Recorded data →
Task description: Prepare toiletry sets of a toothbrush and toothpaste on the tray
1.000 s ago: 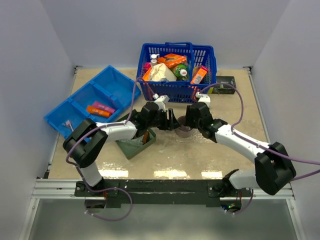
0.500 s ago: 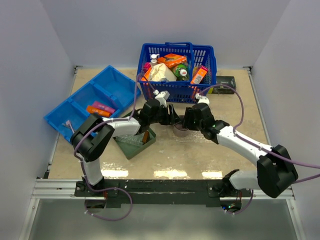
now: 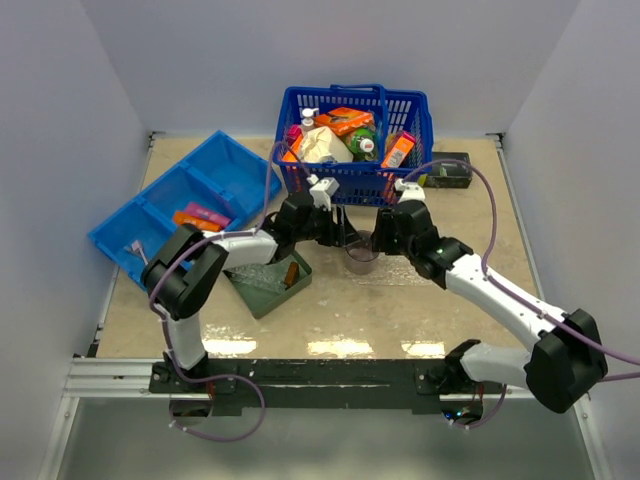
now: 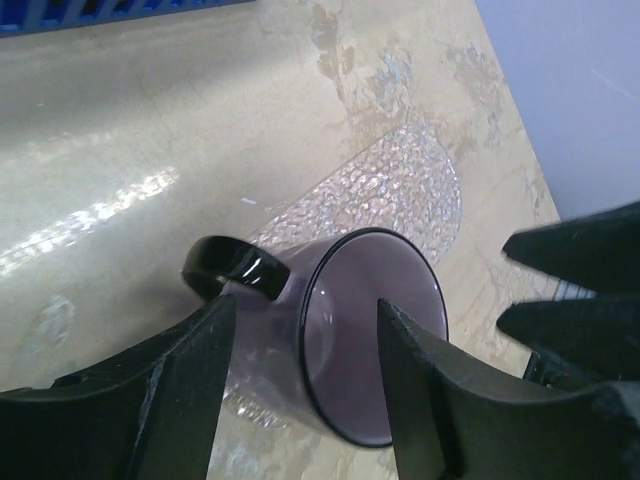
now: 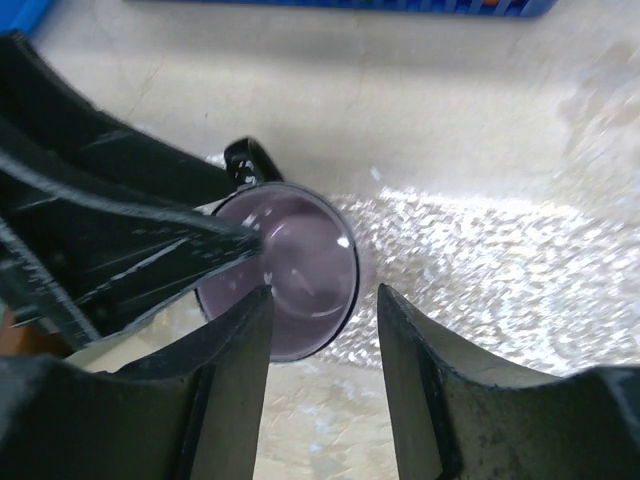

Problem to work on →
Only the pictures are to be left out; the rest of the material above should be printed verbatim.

Reply to the exercise →
Task description: Prepare toiletry sets of a toothbrush and toothpaste on the tray
1.000 s ago: 
0.500 s ago: 
now: 
now: 
now: 

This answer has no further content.